*TASK OBJECTIVE*: From the opening line of the records through the line bearing "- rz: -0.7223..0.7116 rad", set down every line exactly.

Data records:
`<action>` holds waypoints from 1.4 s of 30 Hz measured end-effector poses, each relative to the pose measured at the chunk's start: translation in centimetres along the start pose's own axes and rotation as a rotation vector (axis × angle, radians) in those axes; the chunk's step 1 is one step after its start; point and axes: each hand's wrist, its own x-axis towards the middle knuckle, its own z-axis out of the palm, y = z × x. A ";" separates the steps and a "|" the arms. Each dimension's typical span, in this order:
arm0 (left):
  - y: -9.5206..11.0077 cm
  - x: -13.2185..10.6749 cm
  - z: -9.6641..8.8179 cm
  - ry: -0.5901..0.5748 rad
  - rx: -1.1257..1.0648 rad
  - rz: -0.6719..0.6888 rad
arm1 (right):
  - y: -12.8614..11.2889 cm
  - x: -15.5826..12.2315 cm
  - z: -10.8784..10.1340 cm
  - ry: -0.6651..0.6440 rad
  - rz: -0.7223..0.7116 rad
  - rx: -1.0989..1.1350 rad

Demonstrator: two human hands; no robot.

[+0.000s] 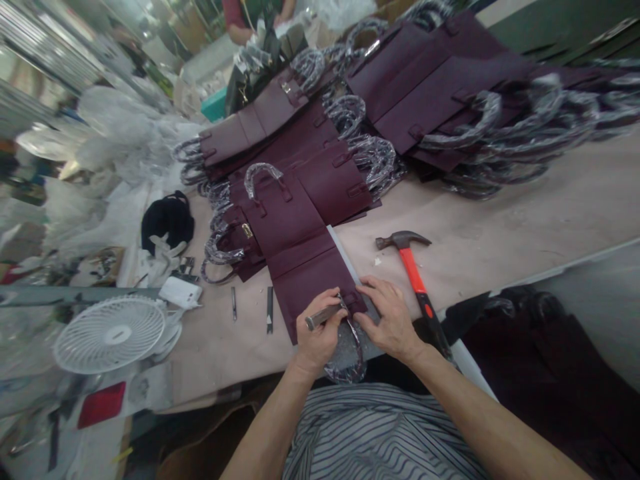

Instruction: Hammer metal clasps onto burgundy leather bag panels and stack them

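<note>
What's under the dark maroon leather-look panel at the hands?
Flat grey slab beyond the near edge of the panel; stacked maroon pieces beneath the far end. The rest is covered.

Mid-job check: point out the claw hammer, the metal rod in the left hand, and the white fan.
Claw hammer (417,282): head view, on the red part of its handle.
Metal rod (323,317): head view, on its shaft.
White fan (119,335): head view, on the hub.

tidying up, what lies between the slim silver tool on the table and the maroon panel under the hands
A dark flat strip lies between the silver tool and the panel, in the head view.
</note>
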 end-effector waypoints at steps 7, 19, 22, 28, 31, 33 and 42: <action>0.0 0.0 0.6 0.005 0.109 0.109 | 0.1 -0.1 0.0 0.002 -0.005 0.006; 0.6 -1.1 0.8 0.086 0.197 0.136 | 0.3 -0.2 0.2 0.005 -0.022 -0.011; 0.4 -0.8 0.7 0.059 0.186 0.159 | 0.3 -0.1 0.2 0.004 -0.021 -0.013; 0.2 0.1 0.6 -0.007 0.181 0.141 | 0.2 -0.1 0.1 -0.007 0.007 -0.008; 0.2 0.0 0.8 0.004 0.193 0.149 | 0.1 -0.1 0.1 0.006 0.009 -0.003; 0.4 -0.3 1.1 0.025 0.213 0.170 | 0.1 0.3 -0.1 0.016 0.019 0.005; 1.3 -2.1 2.4 0.159 0.304 0.127 | -0.7 6.9 -2.5 -0.320 0.044 -0.304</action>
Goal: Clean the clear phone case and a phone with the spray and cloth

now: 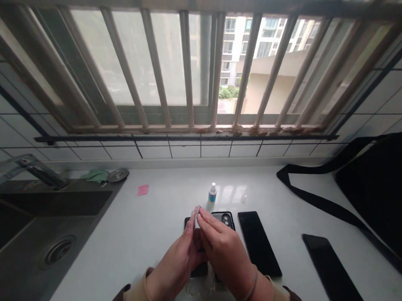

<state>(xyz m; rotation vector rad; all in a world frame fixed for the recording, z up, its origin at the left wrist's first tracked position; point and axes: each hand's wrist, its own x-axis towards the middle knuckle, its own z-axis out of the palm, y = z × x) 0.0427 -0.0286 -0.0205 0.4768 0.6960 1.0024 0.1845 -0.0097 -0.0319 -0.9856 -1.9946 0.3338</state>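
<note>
Bottle: standing, seemingly uncapped. In front of bottle: left hand gripping clear case; right hand, fingers together, pressing white cloth; wiping seemingly unfinished.

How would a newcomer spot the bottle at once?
Below the barred window runs a white counter. On it, just beyond the right hand, stands a small white bottle. It's upright with a blue label, unlike the flat pink note to its left.
</note>
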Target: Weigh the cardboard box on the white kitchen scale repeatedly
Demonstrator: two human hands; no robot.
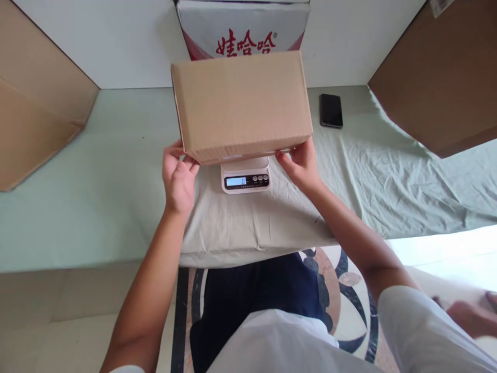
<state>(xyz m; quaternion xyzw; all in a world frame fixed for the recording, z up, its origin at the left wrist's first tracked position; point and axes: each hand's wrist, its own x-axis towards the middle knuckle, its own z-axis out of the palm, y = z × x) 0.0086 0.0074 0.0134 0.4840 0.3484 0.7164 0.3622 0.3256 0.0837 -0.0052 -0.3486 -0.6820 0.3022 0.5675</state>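
Note:
A brown cardboard box (pixel 243 101) is held between my two hands, over a white digital kitchen scale (pixel 246 176). My left hand (pixel 179 178) grips the box's lower left corner, with its fingers under the edge. At the lower right corner, my right hand (pixel 301 163) has its thumb on the front edge and its other fingers mostly hidden behind the box. The scale's lit display reads 0. Most of its weighing plate lies hidden under the box, which looks raised above it.
A pale green cloth (pixel 116 207) covers the table. Behind the box stands a white and red carton (pixel 244 23). A black phone (pixel 331 110) lies to the right. Large cardboard pieces stand at the left (pixel 39 98) and right (pixel 438 77). Someone's blurred limb shows at lower right.

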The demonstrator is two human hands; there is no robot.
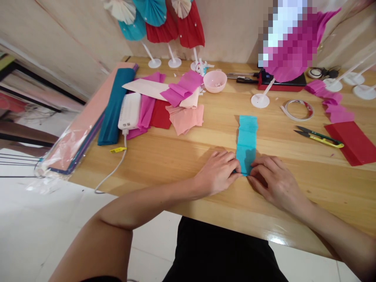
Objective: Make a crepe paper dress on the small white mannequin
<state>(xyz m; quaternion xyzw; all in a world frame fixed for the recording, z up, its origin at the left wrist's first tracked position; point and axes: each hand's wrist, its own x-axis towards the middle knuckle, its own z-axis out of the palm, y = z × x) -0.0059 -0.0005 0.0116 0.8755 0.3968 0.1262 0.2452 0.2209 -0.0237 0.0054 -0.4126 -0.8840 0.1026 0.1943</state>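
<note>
On the wooden surface, the person's left hand and right hand stay close together, fingers narrow, and pinch the near end of a blue crepe strip from both sides. Its far part lies flat and creased; yellow snips rest to the right.

Magenta paper fan, far right, pixelated; red paper fan cut off at the far edge; near end of the blue crepe strip hidden under left hand and right hand.

Just one head-worn cam; it looks forward and down over the table, pretty close on the left hand and right hand; slightly tilted.
</note>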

*COMPLETED TASK*:
`<action>` holds waypoints from 1.4 s of 30 Hz measured end-effector poses, each relative to the pose measured at the chunk's start: translation in centimetres along the start pose's own axes and rotation as a rotation vector (axis × angle, radians) in those axes; the chunk's step 1 is one step after its start; point and axes: each hand's wrist, its own x-axis towards the middle knuckle, its own z-axis out of the palm, y = z × x. A ";" separates the steps and a "|" the arms. Each dimension's typical span, in this order:
arm0 (left):
  - y: -9.5206..11.0077 cm
  - x: -13.2185..10.6749 cm
  - z: -9.6641..8.8179 cm
  - ry: -0.5901..0.5748 rad
  - rx: -1.1257..1.0648 rad
  - rz: -0.6719..0.6888 rad
arm1 (right):
  - y: -12.8614..11.2889 cm
  - x: -15.5826..12.2315 cm
  - z: -10.8784..10.1340 cm
  - ry: -0.6651..0.6440 rad
  - rz: -0.7223..0.7116 rad

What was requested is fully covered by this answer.